Ideally, the approach would be incremental and tutorial in style, and explain both the programming techniques and underyling mathematics, starting from the basics.

+1  A: 

This user has some interesting tutorials on ray tracing, these tutorials use C# I believe:

http://www.codeproject.com/script/Articles/MemberArticles.aspx?amid=3589667

I'm sure there will be some better tutorials, but this might be of interest.

BobbyShaftoe
A: 

Have you seen povray? IMHO it is a very good starting point to understand ray-tracing (http://www.povray.org/)

pglowack
+8  A: 

"Ray Tracing from the Ground Up" by Kevin Suffern for getting started.

"Physically Based Rendering" by Matt Pharr and Greg Humphreys for a more advanced take on it when you've gotten comfortable with the basics.

And if you get really into it, the Ray Tracing News archives are a good read. Also, a lot of ray tracing enthusiast hang out at the ompf.org forum.

Boojum
+2  A: 

As said above, the best book you can possibly get is Physically based Rendering by Matt Pharr (check out www.pbrt.org). Explains a lot of algorithms in great detail, including advanced stuff like photon mapping. Moreover, it includes a fully working ray-tracer, so you can take a look at it. It also covers the math basics, so if you don't want to buy many books, I'd definitely recommend to take a look at this one.

It's much better than the classic books on this subject, as they tend to explain only the theory, not so much how to really implement it. For basics, any math book will do it, or you could try "Realtime collision detection", which also explains lots of intersection routines (which you will need in ray-tracing).

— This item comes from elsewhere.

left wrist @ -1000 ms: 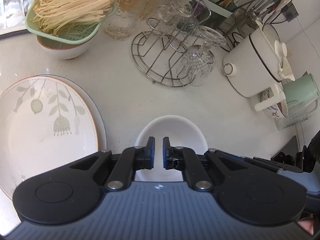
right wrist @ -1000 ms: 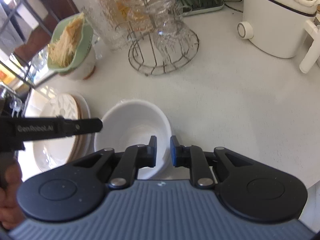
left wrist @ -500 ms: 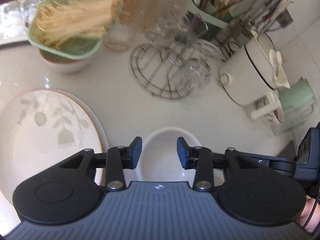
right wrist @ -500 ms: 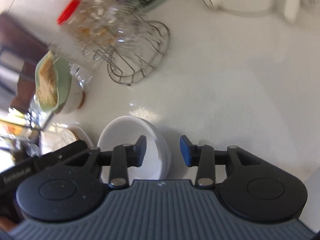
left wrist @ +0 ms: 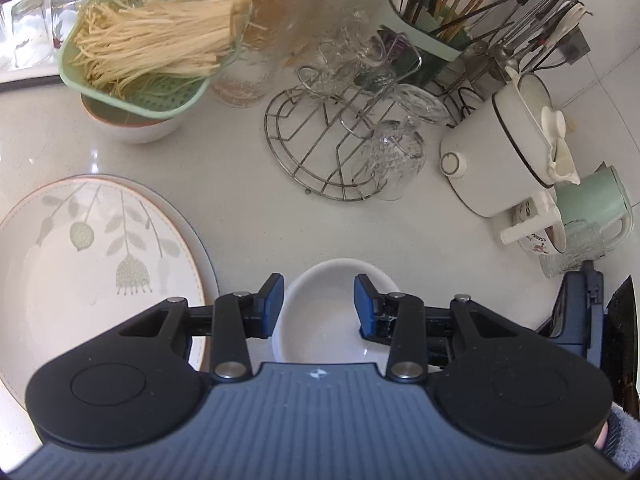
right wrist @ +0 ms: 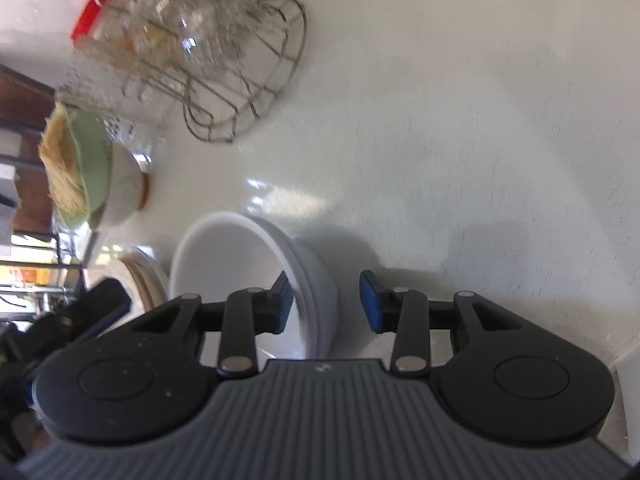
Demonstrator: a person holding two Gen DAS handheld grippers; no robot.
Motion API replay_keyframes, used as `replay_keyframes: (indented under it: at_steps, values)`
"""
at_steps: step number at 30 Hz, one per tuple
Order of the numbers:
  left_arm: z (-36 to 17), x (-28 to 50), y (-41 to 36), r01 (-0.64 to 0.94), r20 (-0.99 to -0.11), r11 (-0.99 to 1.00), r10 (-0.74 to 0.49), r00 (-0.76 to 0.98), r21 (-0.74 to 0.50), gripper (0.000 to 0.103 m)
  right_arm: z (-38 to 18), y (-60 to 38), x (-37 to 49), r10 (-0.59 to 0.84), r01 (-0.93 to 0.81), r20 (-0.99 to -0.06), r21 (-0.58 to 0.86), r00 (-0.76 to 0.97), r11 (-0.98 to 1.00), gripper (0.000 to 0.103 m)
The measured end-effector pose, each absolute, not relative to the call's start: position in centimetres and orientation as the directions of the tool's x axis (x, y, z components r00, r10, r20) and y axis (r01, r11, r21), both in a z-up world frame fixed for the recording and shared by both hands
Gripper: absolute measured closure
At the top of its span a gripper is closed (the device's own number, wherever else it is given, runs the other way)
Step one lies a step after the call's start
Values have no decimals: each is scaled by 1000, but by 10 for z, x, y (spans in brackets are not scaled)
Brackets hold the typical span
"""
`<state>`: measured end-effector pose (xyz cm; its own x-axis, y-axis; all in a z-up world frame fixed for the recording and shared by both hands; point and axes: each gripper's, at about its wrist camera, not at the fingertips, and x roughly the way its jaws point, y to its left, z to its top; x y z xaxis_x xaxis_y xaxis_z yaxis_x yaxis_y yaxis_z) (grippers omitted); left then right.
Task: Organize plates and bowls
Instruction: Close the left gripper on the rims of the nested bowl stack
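A stack of white bowls (left wrist: 326, 316) sits on the white counter close in front of both grippers; it also shows in the right wrist view (right wrist: 256, 276). My left gripper (left wrist: 319, 306) is open above the bowl, touching nothing. My right gripper (right wrist: 326, 302) is open, rolled sideways, and its jaws straddle the bowls' right wall without closing on it. A stack of floral plates (left wrist: 80, 264) lies left of the bowls, and its edge shows in the right wrist view (right wrist: 142, 276).
At the back stand a green strainer of noodles on a bowl (left wrist: 148, 48), a wire rack with glasses (left wrist: 340, 144), a white pot (left wrist: 504, 152), a utensil holder (left wrist: 436, 12) and mugs (left wrist: 592, 208). The right gripper's body (left wrist: 580, 308) is at the lower right.
Both grippers have opened from shut. The left one has drawn back and up over the bowl. The right one has rolled sideways and come down around the bowls' right wall.
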<state>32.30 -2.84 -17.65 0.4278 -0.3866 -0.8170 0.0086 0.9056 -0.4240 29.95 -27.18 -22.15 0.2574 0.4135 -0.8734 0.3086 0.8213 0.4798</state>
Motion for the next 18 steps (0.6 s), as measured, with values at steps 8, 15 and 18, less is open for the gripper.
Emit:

If you really want to start at the basics, you should try "Computer Graphics: Principles and Practice", it's dated (some parts are really nonsense now), but it explains the basics pretty well. If you want a more recent book, try "Fundamentals of Computer Graphics", which contains the same, just not that detailed (should be good enough to get you started thou).

Last but not least, the wikipedia page on Raytracing is actually pretty good and should give you some starting points. Take a look at the external links section.

Anteru
+4  A: 

Ok, I haven't found any perfect answers myself, that step through from the very basics; I have found a lot of simple ray tracers, and pointers to voluminous textbooks and academic references however.

I haven't tried these ray tracers, but they look interesting and simple.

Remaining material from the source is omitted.